- **WHAT IS BEING ASKED**
Only a number is expected: the count of lines in the listing where "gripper" occurs.

[[ DATA EXCERPT, beginning ]]

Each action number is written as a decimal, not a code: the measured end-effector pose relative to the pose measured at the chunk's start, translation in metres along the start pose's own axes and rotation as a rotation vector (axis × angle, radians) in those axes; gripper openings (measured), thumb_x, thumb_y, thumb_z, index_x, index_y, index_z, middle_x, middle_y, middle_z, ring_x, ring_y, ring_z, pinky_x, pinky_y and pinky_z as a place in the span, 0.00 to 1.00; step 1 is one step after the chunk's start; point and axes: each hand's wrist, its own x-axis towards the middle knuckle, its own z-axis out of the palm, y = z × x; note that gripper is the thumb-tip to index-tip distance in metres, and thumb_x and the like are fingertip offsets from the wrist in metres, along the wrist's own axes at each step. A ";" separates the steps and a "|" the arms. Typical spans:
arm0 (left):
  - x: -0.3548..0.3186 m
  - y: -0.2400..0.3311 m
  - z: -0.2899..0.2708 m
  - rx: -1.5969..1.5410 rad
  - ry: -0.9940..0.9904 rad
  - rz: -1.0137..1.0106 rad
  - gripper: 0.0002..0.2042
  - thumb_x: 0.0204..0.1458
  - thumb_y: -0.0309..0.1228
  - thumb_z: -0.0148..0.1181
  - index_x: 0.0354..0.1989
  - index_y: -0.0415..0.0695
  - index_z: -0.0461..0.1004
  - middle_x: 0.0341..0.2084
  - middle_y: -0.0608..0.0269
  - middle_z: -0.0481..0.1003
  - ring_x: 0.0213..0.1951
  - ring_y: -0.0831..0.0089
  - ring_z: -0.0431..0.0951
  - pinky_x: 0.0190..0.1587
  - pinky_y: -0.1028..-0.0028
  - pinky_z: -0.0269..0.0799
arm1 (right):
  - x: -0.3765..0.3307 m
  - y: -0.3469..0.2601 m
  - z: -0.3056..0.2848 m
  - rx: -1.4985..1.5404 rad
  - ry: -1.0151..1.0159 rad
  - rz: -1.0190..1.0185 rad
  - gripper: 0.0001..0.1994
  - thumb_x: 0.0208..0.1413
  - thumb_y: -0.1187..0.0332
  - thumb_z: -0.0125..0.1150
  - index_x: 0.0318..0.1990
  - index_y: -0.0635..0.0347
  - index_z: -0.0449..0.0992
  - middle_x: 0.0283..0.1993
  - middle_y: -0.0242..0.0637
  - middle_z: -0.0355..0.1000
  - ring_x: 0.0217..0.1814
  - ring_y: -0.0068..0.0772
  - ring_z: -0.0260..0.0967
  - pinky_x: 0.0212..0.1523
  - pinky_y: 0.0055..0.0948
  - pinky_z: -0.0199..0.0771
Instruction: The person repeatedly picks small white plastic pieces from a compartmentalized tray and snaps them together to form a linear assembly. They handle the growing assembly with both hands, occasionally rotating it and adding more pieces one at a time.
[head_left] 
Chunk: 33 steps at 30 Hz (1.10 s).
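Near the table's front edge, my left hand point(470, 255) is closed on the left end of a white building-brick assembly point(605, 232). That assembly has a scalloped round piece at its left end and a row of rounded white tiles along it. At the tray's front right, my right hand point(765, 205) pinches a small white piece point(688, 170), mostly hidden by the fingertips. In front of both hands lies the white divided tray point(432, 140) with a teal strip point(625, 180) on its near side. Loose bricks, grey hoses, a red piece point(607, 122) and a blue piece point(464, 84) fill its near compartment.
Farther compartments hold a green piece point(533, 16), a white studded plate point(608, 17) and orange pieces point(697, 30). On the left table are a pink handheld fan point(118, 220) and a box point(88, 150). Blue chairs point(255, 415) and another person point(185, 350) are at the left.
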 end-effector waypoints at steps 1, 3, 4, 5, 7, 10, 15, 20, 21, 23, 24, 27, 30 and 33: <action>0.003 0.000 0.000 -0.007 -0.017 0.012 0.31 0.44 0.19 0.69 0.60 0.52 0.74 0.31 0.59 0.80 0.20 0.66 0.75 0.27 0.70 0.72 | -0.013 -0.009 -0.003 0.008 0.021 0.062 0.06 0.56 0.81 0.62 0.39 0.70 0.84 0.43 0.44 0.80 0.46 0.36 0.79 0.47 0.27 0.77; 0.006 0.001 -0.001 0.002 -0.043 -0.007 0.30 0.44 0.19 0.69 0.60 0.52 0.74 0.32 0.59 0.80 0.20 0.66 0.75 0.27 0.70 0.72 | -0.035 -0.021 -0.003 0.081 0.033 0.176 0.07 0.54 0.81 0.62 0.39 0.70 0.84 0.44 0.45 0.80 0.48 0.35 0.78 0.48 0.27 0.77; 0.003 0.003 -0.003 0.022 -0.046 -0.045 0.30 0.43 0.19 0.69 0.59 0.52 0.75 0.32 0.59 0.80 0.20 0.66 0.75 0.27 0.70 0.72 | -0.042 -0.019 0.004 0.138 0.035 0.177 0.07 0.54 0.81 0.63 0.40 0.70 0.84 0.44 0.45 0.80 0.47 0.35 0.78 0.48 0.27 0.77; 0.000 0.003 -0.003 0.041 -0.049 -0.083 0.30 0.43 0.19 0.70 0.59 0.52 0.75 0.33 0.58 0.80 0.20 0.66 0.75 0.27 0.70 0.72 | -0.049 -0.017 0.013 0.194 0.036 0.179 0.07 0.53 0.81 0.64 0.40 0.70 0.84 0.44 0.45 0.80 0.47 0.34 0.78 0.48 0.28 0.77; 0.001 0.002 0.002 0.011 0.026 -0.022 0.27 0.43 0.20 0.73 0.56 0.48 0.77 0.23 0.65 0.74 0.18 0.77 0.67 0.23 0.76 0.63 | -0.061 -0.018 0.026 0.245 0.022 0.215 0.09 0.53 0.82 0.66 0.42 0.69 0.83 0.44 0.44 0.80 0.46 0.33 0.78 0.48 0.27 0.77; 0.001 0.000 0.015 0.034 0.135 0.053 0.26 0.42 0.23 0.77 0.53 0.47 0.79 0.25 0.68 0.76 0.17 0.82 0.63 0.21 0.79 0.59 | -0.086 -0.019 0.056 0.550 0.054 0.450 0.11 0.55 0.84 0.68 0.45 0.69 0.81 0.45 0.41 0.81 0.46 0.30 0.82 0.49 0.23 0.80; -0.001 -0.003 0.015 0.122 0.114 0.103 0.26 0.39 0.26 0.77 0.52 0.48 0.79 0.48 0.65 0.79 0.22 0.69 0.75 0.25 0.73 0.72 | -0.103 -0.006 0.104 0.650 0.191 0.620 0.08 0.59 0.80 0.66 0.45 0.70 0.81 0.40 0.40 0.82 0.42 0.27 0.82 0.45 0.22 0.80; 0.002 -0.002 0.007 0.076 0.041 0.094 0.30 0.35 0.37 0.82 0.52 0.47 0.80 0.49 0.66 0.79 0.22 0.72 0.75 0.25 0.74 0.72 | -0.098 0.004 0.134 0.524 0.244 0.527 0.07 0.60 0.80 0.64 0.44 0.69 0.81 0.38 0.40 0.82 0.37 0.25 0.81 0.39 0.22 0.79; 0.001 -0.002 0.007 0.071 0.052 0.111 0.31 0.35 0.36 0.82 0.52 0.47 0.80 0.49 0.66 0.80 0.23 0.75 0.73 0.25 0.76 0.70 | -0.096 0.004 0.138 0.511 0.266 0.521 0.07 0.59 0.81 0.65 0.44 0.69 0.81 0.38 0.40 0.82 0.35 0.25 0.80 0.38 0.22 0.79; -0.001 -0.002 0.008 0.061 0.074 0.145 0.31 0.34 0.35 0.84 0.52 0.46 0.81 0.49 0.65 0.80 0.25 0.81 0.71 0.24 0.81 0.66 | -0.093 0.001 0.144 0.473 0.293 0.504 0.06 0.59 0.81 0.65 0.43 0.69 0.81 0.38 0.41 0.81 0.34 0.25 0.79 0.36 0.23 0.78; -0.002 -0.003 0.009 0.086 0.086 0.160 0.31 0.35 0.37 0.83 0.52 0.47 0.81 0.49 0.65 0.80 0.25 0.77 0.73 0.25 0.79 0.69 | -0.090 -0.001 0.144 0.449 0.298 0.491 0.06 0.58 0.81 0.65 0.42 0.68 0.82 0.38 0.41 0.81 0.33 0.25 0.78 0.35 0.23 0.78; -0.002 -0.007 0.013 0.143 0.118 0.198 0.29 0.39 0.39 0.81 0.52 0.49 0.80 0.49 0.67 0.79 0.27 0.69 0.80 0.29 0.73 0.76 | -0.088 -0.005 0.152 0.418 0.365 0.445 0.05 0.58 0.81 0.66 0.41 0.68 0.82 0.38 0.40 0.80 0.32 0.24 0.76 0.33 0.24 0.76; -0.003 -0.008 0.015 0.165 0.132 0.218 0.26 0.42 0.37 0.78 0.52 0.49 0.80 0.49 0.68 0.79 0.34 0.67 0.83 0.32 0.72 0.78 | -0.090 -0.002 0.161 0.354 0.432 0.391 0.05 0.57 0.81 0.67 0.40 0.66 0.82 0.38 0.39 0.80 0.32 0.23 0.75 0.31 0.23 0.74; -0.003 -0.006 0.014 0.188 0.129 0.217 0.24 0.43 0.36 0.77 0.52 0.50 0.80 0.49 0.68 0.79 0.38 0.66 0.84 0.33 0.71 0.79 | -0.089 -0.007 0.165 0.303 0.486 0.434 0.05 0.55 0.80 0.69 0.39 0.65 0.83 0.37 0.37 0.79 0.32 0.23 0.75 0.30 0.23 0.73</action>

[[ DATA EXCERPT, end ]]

- **RESULT**
3